A l'angle de la rue de la Lampe, Daisy Ezeque, 36 ans, filme le cortège avec son téléphone. "Vous ne voulez pas venir avec nous plutôt ?" La mère de famille garde le silence, gênée. "Evidemment que je devrais être dans le cortège, confie celle qui fait des ménages chez des particuliers. Travailler plus longtemps, ça veut dire toujours plus de dépenses en essence, en frais. Mais je ne peux pas faire grève." Daisy gagne le smic et élève deux enfants en bas âge. "Une vie de plus en plus dure", à laquelle s'ajoute "cette histoire de retraite".

Daisy Ezeque observe le cortège contre la réforme des retraites dans le centre-ville de Boulogne-sur-Mer (Pas-de-Calais), le 7 février 2023. (RAPHAEL GODET / FRANCEINFO)

Une clameur se fait entendre au bout de la rue commerçante Adolphe-Thiers. C'est une voiture qui vient de klaxonner en soutien au cortège. Tout le monde a reconnu qui était au volant, "un gars qui travaille chez un sous-traitant du BTP" mais qui ne peut pas faire grève à cause des chantiers. L'intersyndicale du premier port de pêche de France a donc eu une idée : proposer une autre manifestation à la nuit tombée, devant la sous-préfecture, pour celles et ceux qui ne peuvent pas ou ne veulent pas se mobiliser en journée.
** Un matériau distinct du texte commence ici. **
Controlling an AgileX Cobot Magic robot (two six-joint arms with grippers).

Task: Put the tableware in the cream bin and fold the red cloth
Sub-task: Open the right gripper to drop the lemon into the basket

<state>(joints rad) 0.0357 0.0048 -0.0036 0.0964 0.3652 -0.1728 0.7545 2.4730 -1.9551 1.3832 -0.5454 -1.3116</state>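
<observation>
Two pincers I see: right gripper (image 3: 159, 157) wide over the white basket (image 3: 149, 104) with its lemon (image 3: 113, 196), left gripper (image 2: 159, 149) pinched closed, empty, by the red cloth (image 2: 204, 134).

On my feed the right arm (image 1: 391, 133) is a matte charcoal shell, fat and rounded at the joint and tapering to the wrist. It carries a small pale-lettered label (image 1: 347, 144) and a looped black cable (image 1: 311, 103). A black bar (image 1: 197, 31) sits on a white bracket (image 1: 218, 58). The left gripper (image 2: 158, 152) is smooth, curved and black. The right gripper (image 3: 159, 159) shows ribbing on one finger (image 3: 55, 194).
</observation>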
Une "sorte de séance de rattrapage", résume Frédéric Perrot de la CGT.

Pour la première, mardi soir, ils étaient quelque chose comme 200. Boris Fleurquin, conducteur de ligne chez Copalis, a tenu à passer une tête avant de filer reprendre son poste à 22 heures. "C'est ma manière d'être dans le mouvement sans que ça morde dans mon salaire", confesse le père de famille de 32 ans. Valérie Lefebvre, de l'Ifremer, a aussi rejoint le groupe après sa journée de travail "pour marquer le coup".

Le cortège contre la réforme des retraites devant la sous-préfecture de Boulogne-sur-Mer (Pas-de-Calais), le 7 février 2023, en fin de journée. (RAPHAEL GODET / FRANCEINFO)

Une tête blonde se fait plus discrète au milieu. Elle ne veut pas donner son prénom, encore moins son nom et son âge. Elle travaille dans l'hôtellerie dans la région et son patron n'est "pas trop d'accord avec les grèves". Elle est là, "c'est ce qui compte", murmure-t-elle timidement. Mercredi, comme tous les matins de la semaine, elle sera au travail, à l'heure. Ni vu, ni connu.